We went to work on the "gremlin" and started the process of flipping the script.

“𝙄 𝙢𝙖𝙮 𝙝𝙖𝙫𝙚 𝙛𝙖𝙞𝙡𝙚𝙙 𝙗𝙪𝙩 𝙄 𝙝𝙖𝙫𝙚 𝙖𝙡𝙨𝙤 𝙨𝙪𝙘𝙘𝙚𝙚𝙙𝙚𝙙 𝙞𝙣 𝙩𝙝𝙚 𝙥𝙖𝙨𝙩 𝙖𝙣𝙙 𝙘𝙖𝙣 𝙨𝙪𝙘𝙘𝙚𝙚𝙙 𝙖𝙜𝙖𝙞𝙣 𝙞𝙣 𝙩𝙝𝙚 𝙛𝙪𝙩𝙪𝙧𝙚.”
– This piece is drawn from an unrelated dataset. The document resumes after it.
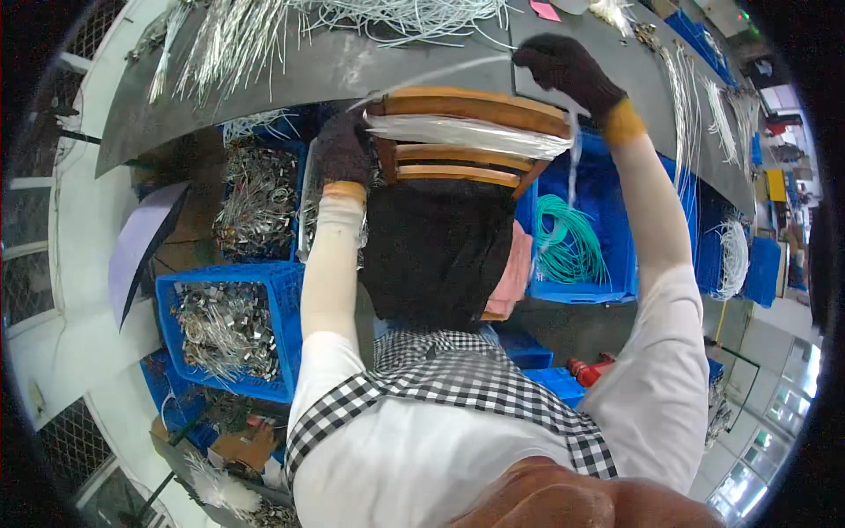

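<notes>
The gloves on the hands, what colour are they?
The gloves are dark, nearly black, with orange-yellow cuffs. The head view shows this best on the right hand.

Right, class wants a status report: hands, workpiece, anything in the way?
Left hand gloved, gripping the wooden frame. Right hand gloved, pulling a white strand off the clear bundle. Nothing blocking.

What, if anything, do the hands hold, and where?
Right hand pinches a clear tube at its end; left hand grips its other end, by the wooden frame.

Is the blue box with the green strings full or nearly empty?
Nearly empty. The blue crate holds just one loose coil of green cord on its left side, with bare blue floor showing around it.
</notes>
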Tool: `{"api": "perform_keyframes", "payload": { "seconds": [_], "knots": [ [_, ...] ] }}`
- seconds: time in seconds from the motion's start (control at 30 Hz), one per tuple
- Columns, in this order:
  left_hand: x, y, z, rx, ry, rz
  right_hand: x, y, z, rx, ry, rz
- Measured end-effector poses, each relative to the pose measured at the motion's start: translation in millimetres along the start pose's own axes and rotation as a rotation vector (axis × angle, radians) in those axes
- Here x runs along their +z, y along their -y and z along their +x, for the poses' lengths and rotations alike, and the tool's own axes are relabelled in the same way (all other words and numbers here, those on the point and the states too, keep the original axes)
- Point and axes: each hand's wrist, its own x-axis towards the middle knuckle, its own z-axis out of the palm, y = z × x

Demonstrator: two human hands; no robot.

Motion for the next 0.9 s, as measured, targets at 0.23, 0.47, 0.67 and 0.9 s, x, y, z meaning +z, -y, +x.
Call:
{"api": "perform_keyframes", "payload": {
  "seconds": [0.23,0.47,0.67,0.9],
  "knots": [
    [2,4,12,-0.011,0.020,-0.084,13,-59,66,-0.053,-0.149,-0.415],
    [27,26,41,0.016,0.302,-0.113,-16,-190,-78,0.097,-0.011,-1.036],
    [27,-11,-23,-0.266,-0.050,-0.598,134,-176,-270,0.492,-0.035,-0.609],
    [13,-156,-93,0.727,0.319,-0.367,254,-2,-257,0.040,-0.063,-0.110]
  ]
}}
“𝙔𝙤𝙪𝙧 𝙙𝙞𝙨𝙩𝙧𝙖𝙘𝙩𝙞𝙤𝙣 𝙨𝙚𝙧𝙫𝙚𝙨 𝙢𝙚 𝙣𝙤 𝙥𝙪𝙧𝙥𝙤𝙨𝙚.”

“𝙄𝙛 𝙮𝙤𝙪 𝙝𝙖𝙫𝙚 𝙖𝙣 𝙤𝙥𝙞𝙣𝙞𝙤𝙣 𝙖𝙗𝙤𝙪𝙩 𝙢𝙮 𝙛𝙖𝙞𝙡𝙪𝙧𝙚, 𝙨𝙩𝙖𝙩𝙚 𝙞𝙩 𝙖𝙨 𝙖 𝙛𝙖𝙘𝙩. 𝘿𝙤𝙣’𝙩 𝙗𝙖𝙨𝙚 𝙞𝙩 𝙤𝙣 𝙚𝙢𝙤𝙩𝙞𝙤𝙣.”

From there, we moved into the core objective of the session.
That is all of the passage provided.